John Carver and Chris Cummins, Toronto FC (2008-2009)
Carver gave up on MLS last season. First, he criticized the standard of officiating after a 3-2 road loss at FC Dallas and subsequently fined $750 by the League. After he wasn't on the bench for a 1-0 home victory over Chivas USA, he resigned for personal reasons four days later on April 25th. Toronto failed to reach the playoffs in 2008 (9-13-8) and was 2-2-2 under Carver in 2009. Earlier this month the Englishman was named assistant coach to Plymouth Argyle manager Paul Mariner, the former New England Revolutoin assistant who left at the end of the regular season. Chris Cummins, an Englishman, coached Toronto on an interim basis the rest of the season (8-9-7) as the team wound up on the post-season sideline before Preki was named as head coach for 2010.
Gary Smith, Colorado Rapids (2008 to present)

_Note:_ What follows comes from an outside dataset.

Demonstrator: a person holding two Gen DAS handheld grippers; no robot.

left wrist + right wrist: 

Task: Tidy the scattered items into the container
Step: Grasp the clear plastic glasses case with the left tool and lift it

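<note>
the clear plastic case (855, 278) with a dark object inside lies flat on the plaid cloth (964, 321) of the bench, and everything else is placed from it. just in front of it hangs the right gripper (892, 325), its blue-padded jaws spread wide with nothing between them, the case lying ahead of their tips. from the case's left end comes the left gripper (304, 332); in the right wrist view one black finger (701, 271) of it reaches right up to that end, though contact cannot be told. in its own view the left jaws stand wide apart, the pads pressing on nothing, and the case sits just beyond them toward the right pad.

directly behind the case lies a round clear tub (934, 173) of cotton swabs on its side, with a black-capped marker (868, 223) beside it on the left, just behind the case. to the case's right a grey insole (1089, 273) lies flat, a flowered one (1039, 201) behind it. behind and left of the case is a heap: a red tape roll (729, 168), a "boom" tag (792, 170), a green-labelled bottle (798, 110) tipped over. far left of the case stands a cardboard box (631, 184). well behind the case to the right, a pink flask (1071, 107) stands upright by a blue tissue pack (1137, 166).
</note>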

After replacing Fernando Clavijo as interim coach, Smith guided the Rapids to a 5-4-2 mark the rest of the 2008 season. They missed the playoffs in the final minute of their last regular-season game in '08, and were on the sidelines again for '09 with a 10-10-10 mark and a sixth-place finish in the Western Conference. The Rapids are Smith's first job as a head coach after being an assistant with Wimbledon and Wycombe in England. Smith, who enjoyed a 10-year career in England, could be on the hot seat if the Rapids don't start well or finish poorly.
One last note: If you're wondering why Carlos Cordoda (Miami Fusion, 1998) and Colin Clarke (FC Dallas, 2003-2006) weren't mentioned, they had coached in the United States prior to their MLS ventures.